1. Introduction
Searching text in files is a very common task. In Linux, there are multiple ways to find a specific text string or pattern within a file. We can achieve this using commands like grep, awk, and find. Each of these commands offers unique features and functionalities for text searching and pattern matching.
In this tutorial, we’ll learn different ways to find a line containing N digits using the grep command. In addition, we’ll also learn to extract the lines containing N numbers from a given input file.

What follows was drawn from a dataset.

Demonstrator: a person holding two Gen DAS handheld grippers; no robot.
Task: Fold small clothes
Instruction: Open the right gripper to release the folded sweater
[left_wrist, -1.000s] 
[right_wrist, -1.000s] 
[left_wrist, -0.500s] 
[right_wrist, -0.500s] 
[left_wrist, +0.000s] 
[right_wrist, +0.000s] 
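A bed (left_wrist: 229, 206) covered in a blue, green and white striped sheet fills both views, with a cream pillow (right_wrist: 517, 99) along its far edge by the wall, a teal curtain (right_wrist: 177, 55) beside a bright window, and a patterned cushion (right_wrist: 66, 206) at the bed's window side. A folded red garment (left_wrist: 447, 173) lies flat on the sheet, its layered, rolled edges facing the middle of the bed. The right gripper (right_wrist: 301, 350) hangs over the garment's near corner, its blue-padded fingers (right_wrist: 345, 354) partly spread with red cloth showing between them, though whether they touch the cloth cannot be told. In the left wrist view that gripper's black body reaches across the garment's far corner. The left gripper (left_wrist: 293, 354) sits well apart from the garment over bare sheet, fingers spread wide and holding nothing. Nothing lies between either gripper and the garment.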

2. Sample Dataset and Toolset
To illustrate the use of grep to find lines containing N digits, we’ll use a sample dataset:
$ cat sample.txt
1 lazy dog
energetic dogs count: 2 3 5
all 345 dogs
car 3 cats 5 total 8
780 zippers 20 clippers 56
When 1002 zombies arrive
We save this sample dataset in a file named sample.txt. This will help us follow and test the commands used in the next sections.
We can extract lines with a specific number of digits (N) from a file using either grep or perl. Both of these commands provide several options to search for patterns in files and directories, enabling us to customize the search criteria and perform advanced pattern matching.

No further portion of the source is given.